Some of us decided that if we were going to live morally in this maddening world, then we were going to have to read, study, think and discern. A lot and all the time. We were going to have to challenge authorities and triangulate towards truth in a universe that was relativistic. We were going to have to consider our Smith and our Ricardo, but also our Zinn and our Chomsky. We were going to have to learn more than just the cartoon versions of the civil rights movement, the labor movement and environmentalist movement that came before us. We were going to have to study and think and relearn and grow. We were going to have to know about Glass-Steagall and the public option and the thousand other issues at hand in the public discourse. At the end, we were going to have to think about everything.
But then there are those who turned in the other direction and decided that the way to live in an increasingly complex world was to rely on ever more simplistic responses — ones that come from the Bible, or Milton Friedman, or drive-time talk radio.
This, at root, is the difference between the 99 Percenters and the Tea Party. Writ more largely, it’s the difference between the Right and the Left, as well.
Think about it this way: at town hall meetings the 99 Percenters have worked out a silent, peaceful way to build consensus. When the Tea Party goes to town hall meetings, they shout the speaker down.
These are fundamentally different ways of thinking. They are not opposite sides of the same coin. Not at all.
Who passes for a “thinker” on the Right in 2011? Rush Limbaugh? Ron Paul? Herman Cain? Michele Bachman? What they have in common are simplistic, doctrinaire answers to the web of social, economic, political and moral issues that vex our world.
That, and they are all wrong.
You don’t resolve the problems of a multi-religious society by, as Herman Cain recently and repeatedly suggested, barring Muslims from serving in the Presidential Cabinet.
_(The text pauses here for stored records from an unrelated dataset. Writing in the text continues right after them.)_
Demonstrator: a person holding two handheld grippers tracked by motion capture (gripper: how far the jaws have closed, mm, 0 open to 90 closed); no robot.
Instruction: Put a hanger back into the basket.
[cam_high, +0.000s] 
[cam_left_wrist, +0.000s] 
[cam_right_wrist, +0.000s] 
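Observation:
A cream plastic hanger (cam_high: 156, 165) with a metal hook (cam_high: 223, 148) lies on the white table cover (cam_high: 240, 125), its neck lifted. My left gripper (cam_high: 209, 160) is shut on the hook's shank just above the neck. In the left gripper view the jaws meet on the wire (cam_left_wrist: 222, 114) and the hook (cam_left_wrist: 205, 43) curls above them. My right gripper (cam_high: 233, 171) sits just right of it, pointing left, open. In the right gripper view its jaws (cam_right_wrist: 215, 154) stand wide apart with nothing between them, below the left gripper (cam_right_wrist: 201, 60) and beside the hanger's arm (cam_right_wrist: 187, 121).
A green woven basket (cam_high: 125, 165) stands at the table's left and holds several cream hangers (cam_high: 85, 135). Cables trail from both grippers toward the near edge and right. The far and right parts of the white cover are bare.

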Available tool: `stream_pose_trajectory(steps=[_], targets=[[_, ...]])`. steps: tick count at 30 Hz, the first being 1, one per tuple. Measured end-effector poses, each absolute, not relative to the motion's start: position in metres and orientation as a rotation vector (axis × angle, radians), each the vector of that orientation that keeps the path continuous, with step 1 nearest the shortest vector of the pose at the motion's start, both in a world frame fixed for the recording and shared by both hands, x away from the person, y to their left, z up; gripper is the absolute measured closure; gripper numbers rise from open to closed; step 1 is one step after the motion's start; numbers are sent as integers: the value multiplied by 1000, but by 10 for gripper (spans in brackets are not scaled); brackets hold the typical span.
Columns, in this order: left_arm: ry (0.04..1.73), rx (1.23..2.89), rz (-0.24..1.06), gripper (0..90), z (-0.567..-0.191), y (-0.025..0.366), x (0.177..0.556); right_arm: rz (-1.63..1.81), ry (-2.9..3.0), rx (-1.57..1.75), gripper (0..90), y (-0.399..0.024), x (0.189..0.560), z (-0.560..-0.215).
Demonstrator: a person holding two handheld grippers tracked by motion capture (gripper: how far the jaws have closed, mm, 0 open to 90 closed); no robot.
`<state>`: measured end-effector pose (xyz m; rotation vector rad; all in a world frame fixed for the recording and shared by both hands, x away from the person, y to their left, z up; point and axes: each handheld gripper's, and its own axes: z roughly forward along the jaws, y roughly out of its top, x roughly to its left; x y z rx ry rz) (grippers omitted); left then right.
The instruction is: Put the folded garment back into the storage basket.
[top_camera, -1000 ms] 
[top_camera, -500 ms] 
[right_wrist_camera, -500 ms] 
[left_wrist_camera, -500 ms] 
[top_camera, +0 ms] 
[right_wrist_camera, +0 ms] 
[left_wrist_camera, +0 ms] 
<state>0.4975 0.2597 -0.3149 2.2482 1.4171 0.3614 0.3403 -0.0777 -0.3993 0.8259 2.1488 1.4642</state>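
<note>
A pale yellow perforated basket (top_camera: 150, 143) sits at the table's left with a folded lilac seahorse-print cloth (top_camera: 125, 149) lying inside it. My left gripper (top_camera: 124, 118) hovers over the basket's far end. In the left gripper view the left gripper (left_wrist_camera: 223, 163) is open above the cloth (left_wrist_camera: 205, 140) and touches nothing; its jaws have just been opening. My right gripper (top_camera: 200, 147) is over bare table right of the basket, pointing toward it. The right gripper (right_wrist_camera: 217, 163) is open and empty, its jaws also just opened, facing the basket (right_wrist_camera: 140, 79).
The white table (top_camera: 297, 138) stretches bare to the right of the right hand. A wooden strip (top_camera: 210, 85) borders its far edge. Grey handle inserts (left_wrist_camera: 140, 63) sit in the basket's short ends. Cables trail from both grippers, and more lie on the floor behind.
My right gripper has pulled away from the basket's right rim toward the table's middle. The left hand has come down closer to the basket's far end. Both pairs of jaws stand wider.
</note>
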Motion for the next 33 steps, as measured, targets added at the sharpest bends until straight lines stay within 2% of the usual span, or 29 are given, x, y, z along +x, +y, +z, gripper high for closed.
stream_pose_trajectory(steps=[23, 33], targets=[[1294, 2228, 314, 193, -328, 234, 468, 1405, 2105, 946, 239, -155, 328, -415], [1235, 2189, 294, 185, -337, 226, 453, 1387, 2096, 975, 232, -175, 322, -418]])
You don’t resolve to fix the problem of an increasing debt to GDP ratio by declaring that a flat tax will magically blossom into an economic miracle. You don’t presume, with religious fervor, that “a free and unfettered market” will serve the needs of a complex society most effectively. That’s dogma, not reason.
Also, we shouldn’t be naive. The Tea Party, which may have had some origins in the libertarian wing of reductionist thinking, has now effectively been taken over by the same old social conservatives that have been the base of the Republican Party since the Reagan Revolution or even before. Their current gripe (against their own economic interests, of course) is the national debt — but at the end of the day, they’re still the Gays, Guns and God voters they’ve been for decades. They look at a complex world and know that the truth is simple, they own it, and it can be shouted.
It’s almost too funny that while they claim ownership of Biblical learning, they seem to have missed the point that the wisdom of Solomon is that, in the end, you don’t cut the baby in half.
We can’t really expect much more from them. Fundamentalists of any stripe (market or religious) have intentionally taken themselves off the debate team, but we can hope that as the 99 Percenters keep up the fight throughout 2012 someone in the media will notice that there’s a really big difference between a group that asks you to stop and think and another one that wants you to stop thinking.
So that’s my comment. Leave a tip. The Surly Bartender is the 99%.